-- What is needed --
All of the data below should come back exactly as written, minus its images.

-- The data --
==============================
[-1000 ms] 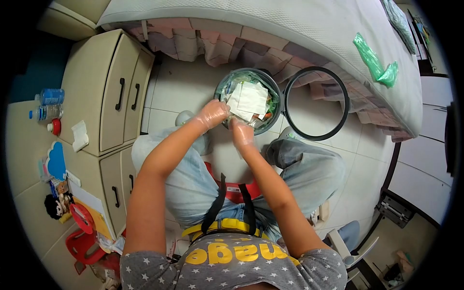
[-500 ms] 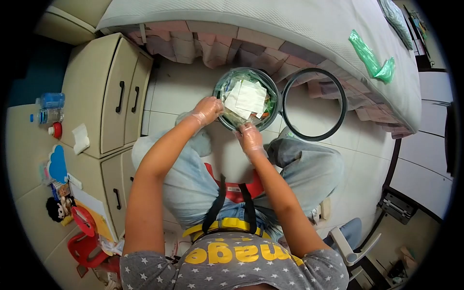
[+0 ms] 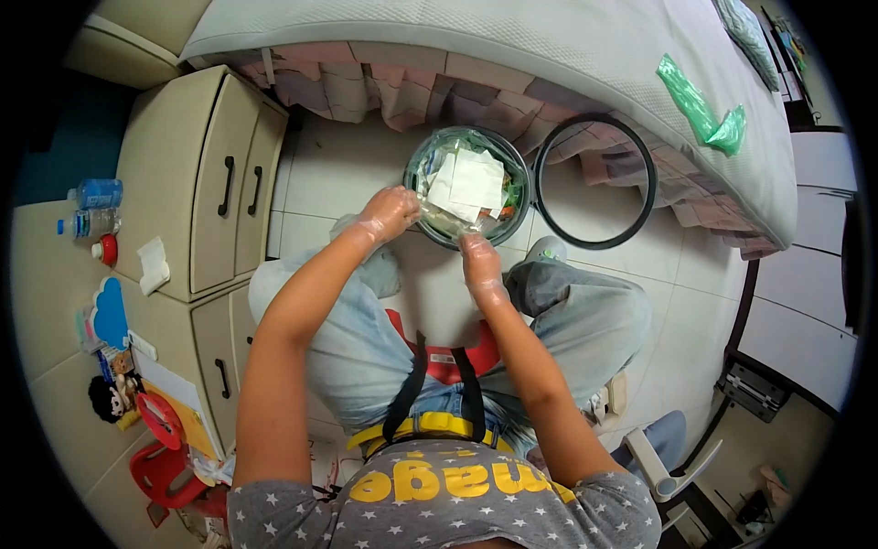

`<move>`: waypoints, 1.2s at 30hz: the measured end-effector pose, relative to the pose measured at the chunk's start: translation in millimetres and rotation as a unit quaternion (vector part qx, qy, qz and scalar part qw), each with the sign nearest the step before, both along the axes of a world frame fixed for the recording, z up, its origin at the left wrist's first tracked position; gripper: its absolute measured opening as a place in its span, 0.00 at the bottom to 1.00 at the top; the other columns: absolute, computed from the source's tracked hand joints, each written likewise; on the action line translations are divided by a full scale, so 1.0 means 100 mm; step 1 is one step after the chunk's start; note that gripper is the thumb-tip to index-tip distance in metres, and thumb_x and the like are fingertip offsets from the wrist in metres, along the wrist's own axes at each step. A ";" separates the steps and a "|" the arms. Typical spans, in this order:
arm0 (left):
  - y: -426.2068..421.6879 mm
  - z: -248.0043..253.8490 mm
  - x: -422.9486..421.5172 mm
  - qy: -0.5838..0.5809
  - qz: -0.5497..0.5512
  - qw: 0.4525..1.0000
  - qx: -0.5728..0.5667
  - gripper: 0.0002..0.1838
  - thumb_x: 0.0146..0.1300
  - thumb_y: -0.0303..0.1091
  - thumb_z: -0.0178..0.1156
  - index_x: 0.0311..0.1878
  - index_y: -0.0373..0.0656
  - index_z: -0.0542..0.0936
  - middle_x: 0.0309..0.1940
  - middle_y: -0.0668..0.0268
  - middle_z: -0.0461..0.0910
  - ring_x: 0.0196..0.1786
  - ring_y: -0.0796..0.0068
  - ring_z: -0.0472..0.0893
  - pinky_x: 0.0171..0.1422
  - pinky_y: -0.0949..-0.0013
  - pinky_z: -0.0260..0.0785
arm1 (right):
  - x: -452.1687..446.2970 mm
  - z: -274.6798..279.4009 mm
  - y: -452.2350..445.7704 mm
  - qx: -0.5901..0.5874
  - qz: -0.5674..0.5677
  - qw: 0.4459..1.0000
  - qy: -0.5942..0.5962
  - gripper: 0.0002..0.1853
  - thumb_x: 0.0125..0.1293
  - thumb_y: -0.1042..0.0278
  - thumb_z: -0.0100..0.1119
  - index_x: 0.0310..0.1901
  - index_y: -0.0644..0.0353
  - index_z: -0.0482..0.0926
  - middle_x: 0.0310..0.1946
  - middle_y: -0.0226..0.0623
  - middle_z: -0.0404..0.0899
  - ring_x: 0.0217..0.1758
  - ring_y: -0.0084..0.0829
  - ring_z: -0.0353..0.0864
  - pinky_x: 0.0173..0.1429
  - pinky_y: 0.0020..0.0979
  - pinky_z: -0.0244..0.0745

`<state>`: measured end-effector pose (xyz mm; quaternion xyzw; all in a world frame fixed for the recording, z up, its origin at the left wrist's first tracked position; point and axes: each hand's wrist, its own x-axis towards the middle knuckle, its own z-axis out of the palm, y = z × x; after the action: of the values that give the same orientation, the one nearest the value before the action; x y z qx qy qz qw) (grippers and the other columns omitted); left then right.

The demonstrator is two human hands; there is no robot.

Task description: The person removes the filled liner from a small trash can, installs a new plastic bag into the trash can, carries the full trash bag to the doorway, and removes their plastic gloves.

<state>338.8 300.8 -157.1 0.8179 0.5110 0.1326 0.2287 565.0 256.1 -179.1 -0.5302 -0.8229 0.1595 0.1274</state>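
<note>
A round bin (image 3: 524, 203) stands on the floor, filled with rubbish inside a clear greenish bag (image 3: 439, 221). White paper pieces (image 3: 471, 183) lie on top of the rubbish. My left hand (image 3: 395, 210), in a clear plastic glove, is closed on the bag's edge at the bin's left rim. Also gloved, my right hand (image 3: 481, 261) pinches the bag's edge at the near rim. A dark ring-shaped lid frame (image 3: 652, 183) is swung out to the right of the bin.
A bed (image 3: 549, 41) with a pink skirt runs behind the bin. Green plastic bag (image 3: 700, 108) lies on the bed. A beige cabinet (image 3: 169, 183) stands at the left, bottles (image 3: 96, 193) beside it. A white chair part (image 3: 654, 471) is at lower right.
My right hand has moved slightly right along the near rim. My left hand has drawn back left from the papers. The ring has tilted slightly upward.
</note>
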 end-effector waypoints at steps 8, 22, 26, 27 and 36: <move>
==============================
-- Expected answer --
[-1000 ms] 
[-500 ms] 
[+0 ms] 

`<move>`: waypoints, 1.2s at 30hz: the measured end-effector pose, relative to the pose measured at the chunk's start: translation in millimetres and rotation as a unit quaternion (vector part qx, qy, qz and scalar part qw), each with the sign nearest the step before, both along the axes of a world frame fixed for the recording, z up, its origin at the left wrist's first tracked position; gripper: its absolute measured opening as a place in its span, 0.00 at the bottom to 1.00 at the top; the other columns: absolute, computed from the source's tracked hand joints, each written likewise; on the action line translations are divided by a full scale, so 1.0 means 100 mm; step 1 is one step after the chunk's start; note that gripper is the thumb-tip to index-tip distance in metres, and thumb_x and the like are fingertip offsets from the wrist in metres, along the wrist's own axes at each step. A ";" separates the steps and a "|" the arms. Typical spans, in this order:
arm0 (left):
  - y: -426.2068..421.6879 mm
  - z: -248.0043..253.8490 mm
  - x: -422.9486..421.5172 mm
  - qy: -0.5838..0.5809
  - qz: -0.5497..0.5512
  - qw: 0.4525..1.0000
  - qx: -0.5728..0.5667
  - gripper: 0.0002..0.1838
  - thumb_x: 0.0146..0.1300
  - thumb_y: -0.0303..0.1091
  - thumb_z: -0.0178..0.1156
  - index_x: 0.0311..0.1878
  - index_y: -0.0373..0.0656
  - index_z: -0.0542..0.0936
  - middle_x: 0.0309..0.1940
  - middle_y: -0.0668..0.0268
  - middle_z: -0.0461..0.0910
  - ring_x: 0.0196..0.1786
  - ring_y: -0.0796..0.0068
  - ring_z: -0.0472..0.0893
  - pinky_x: 0.0171..0.1422
  - pinky_y: -0.0949..-0.0013
  - pinky_z: -0.0260..0.0785
arm1 (right):
  - x: -452.1687..446.2970 mm
  - z: -274.6798..279.4009 mm
  - y: -452.2350..445.7704 mm
  - qx: -0.5901..0.5874
  - qz: -0.5674..0.5677
  - qw: 0.4459..1.0000
  - qy: -0.5942..0.5962
  - gripper: 0.0002..0.1853
  - thumb_x: 0.0125..0.1293
  - thumb_y: -0.1042..0.0278
  - thumb_z: -0.0100..0.1119
  - index_x: 0.0310..0.1901
  - index_y: -0.0644..0.0353
  - index_z: -0.0482..0.0926
  - middle_x: 0.0310..0.1946
  - middle_y: -0.0226..0.0623
  - middle_z: -0.0404..0.0899
  - ring_x: 0.0217..0.1758
  - ring_y: -0.0084..0.0829
  - ring_z: -0.0353..0.0864
  - pinky_x: 0.0173..0.1429
  - pinky_y: 0.0020..0.0979
  - pinky_z: -0.0244..0.0745

`<state>`: measured end-effector pose (xyz mm; quaternion xyzw; all in a world frame fixed for the recording, z up, its origin at the left wrist's first tracked position; point and axes: each hand's wrist, its own x-axis towards the middle knuckle, its own z-axis out of the palm, y = z × x; after the action: of the values that give the same orientation, the one nearest the value before the action; x y z qx qy qz qw) (grippers and the other columns omitted); left then right.

The demonstrator is two human hands; there is no robot.

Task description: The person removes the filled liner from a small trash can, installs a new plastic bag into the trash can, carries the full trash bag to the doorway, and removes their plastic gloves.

<state>338.8 300.8 -157.1 0.8179 0.5110 0.1326 0.2287 565.0 256.1 -179.1 -0.5302 -0.8229 0.1595 0.1274</state>
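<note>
A round bin (image 3: 524, 203) stands on the floor, filled with rubbish inside a clear greenish bag (image 3: 439, 221). White paper pieces (image 3: 471, 183) lie on top of the rubbish. My left hand (image 3: 395, 210), in a clear plastic glove, is closed on the bag's edge at the bin's left rim. Also gloved, my right hand (image 3: 481, 261) pinches the bag's edge at the near rim. A dark ring-shaped lid frame (image 3: 652, 183) is swung out to the right of the bin.
A bed (image 3: 549, 41) with a pink skirt runs behind the bin. Green plastic bag (image 3: 700, 108) lies on the bed. A beige cabinet (image 3: 169, 183) stands at the left, bottles (image 3: 96, 193) beside it. A white chair part (image 3: 654, 471) is at lower right.
My right hand has moved slightly right along the near rim. My left hand has drawn back left from the papers. The ring has tilted slightly upward.
</note>
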 end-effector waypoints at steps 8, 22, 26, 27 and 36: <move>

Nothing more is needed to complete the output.